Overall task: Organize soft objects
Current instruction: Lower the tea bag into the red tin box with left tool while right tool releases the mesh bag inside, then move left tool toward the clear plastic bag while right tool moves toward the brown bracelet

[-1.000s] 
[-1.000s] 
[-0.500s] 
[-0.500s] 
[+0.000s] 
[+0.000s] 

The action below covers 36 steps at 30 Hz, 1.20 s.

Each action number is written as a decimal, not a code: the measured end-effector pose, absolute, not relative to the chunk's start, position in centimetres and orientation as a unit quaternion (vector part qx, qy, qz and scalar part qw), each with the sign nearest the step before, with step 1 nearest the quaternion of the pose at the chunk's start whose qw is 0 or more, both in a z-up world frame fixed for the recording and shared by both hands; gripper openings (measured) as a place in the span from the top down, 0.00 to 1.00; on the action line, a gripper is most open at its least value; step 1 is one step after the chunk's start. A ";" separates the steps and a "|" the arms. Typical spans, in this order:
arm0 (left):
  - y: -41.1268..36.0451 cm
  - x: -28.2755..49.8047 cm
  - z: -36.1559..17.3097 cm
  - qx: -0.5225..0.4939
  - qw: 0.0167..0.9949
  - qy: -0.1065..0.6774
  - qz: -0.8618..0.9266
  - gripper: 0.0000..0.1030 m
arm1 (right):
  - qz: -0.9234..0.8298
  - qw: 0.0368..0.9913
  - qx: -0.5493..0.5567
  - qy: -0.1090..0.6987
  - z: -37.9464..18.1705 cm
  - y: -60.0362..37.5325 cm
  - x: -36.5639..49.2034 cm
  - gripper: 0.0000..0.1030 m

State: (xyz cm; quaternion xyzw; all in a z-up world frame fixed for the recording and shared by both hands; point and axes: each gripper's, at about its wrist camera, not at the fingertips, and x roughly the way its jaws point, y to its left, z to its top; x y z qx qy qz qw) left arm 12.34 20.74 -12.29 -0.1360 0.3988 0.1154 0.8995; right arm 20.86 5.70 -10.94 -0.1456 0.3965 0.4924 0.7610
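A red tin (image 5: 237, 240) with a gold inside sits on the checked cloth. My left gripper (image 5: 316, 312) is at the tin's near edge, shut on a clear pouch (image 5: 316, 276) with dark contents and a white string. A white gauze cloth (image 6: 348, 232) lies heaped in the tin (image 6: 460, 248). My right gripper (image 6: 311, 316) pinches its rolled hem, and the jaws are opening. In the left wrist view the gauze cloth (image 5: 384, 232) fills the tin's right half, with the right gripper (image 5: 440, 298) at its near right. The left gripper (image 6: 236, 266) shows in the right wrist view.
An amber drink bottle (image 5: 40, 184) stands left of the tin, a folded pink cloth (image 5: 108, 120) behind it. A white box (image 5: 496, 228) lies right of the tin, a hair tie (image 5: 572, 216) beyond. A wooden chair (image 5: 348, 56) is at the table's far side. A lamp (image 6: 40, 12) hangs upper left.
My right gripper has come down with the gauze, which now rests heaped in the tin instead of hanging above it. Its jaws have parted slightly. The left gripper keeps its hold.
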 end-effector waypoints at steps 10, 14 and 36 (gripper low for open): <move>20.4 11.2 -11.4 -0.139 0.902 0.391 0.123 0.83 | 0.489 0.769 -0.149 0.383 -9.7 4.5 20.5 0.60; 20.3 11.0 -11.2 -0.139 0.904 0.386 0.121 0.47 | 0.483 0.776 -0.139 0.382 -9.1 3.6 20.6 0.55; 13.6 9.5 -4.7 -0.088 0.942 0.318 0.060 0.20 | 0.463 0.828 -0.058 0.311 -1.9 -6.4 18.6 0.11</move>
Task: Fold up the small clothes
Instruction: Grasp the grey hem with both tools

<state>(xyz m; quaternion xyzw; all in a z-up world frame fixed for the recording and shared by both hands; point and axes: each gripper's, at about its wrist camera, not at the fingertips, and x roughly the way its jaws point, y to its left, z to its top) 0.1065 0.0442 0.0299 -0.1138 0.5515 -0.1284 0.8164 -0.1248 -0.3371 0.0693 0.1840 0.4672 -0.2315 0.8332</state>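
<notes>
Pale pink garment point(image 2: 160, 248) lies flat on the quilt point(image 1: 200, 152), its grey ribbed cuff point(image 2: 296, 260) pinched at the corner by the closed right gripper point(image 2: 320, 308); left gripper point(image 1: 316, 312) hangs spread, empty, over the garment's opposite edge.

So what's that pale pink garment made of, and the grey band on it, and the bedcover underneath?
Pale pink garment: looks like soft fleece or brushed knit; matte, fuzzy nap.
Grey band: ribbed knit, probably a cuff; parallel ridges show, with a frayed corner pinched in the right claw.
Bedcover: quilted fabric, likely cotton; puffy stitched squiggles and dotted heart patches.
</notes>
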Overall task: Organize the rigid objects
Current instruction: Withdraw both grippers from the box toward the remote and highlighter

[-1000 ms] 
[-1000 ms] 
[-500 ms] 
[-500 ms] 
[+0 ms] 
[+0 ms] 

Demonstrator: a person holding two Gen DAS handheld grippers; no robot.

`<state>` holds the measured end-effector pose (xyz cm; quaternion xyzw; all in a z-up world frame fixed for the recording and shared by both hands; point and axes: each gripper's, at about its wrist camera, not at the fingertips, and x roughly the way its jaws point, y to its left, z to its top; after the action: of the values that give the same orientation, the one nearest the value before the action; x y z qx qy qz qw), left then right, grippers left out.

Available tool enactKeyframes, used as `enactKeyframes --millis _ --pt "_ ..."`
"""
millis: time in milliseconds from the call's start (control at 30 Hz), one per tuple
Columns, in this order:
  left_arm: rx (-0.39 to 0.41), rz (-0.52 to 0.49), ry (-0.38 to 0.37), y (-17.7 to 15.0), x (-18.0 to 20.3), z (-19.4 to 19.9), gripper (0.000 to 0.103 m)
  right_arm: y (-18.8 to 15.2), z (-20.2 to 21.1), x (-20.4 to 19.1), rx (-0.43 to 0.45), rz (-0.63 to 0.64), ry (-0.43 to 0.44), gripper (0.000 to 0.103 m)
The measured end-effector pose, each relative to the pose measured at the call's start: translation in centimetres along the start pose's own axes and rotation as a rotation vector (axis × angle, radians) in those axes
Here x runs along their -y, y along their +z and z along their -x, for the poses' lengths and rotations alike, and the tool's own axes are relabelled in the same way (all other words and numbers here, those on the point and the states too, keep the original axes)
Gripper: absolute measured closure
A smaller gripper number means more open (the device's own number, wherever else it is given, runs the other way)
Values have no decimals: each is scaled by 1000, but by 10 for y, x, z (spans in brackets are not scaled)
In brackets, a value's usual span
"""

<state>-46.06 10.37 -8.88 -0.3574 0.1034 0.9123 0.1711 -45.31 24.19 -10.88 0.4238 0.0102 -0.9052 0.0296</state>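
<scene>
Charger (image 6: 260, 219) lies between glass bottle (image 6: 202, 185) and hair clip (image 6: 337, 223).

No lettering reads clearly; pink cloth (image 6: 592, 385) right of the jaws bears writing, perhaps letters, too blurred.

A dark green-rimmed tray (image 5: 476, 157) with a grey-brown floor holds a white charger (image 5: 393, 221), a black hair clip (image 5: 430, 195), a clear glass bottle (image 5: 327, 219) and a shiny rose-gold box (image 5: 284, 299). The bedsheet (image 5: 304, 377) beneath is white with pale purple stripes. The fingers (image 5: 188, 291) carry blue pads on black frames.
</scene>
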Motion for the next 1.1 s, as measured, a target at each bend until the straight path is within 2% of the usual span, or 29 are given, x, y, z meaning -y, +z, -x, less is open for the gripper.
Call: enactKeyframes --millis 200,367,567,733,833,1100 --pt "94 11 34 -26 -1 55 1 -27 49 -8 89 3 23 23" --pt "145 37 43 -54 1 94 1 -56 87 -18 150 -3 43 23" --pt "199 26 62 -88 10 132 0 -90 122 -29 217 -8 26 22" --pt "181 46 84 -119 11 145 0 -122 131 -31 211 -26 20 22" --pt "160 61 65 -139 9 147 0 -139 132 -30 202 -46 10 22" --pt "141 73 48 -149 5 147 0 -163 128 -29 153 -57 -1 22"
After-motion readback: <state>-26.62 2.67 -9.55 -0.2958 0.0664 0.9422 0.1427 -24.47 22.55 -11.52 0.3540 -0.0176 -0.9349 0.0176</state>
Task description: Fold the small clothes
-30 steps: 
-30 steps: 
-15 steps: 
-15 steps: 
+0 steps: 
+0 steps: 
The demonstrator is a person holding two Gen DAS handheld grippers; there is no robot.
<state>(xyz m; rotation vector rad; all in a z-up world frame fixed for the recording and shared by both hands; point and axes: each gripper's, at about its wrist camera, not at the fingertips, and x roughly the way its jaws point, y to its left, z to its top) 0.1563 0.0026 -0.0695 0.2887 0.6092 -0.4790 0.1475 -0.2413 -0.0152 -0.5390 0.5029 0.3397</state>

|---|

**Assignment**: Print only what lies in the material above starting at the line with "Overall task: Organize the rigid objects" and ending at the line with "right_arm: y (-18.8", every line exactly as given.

**Reply**:
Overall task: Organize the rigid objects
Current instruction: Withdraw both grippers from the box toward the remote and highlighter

[-1000 ms] 
[-1000 ms] 
[-500 ms] 
[-500 ms] 
[+0 ms] 
[+0 ms] 

Demonstrator: a person holding two Gen DAS handheld grippers; no robot.

`<state>` holds the measured end-effector pose (xyz cm; quaternion xyzw; all in a z-up world frame fixed for the recording and shared by both hands; point and axes: each gripper's, at about its wrist camera, not at the fingertips, and x roughly the way its jaws point, y to its left, z to its top; after the action: of the values that give the same orientation, the one nearest the value before the action; x y z qx qy qz qw), left then right, grippers left out.

Available tool enactKeyframes, used as `enactKeyframes --millis _ --pt "_ ..."`
"""
millis: time in milliseconds from the call's start (control at 30 Hz), one per tuple
Columns, in this order:
  left_arm: rx (-0.39 to 0.41), rz (-0.52 to 0.49), ry (-0.38 to 0.37), y (-17.7 to 15.0), x (-18.0 to 20.3), z (-19.4 to 19.9), gripper (0.000 to 0.103 m)
  right_arm: y (-18.8 to 15.2), z (-20.2 to 21.1), x (-20.4 to 19.1), rx (-0.43 to 0.45), rz (-0.63 to 0.64), ry (-0.43 to 0.44), gripper (0.000 to 0.103 m)

For this exercise, nothing further remains.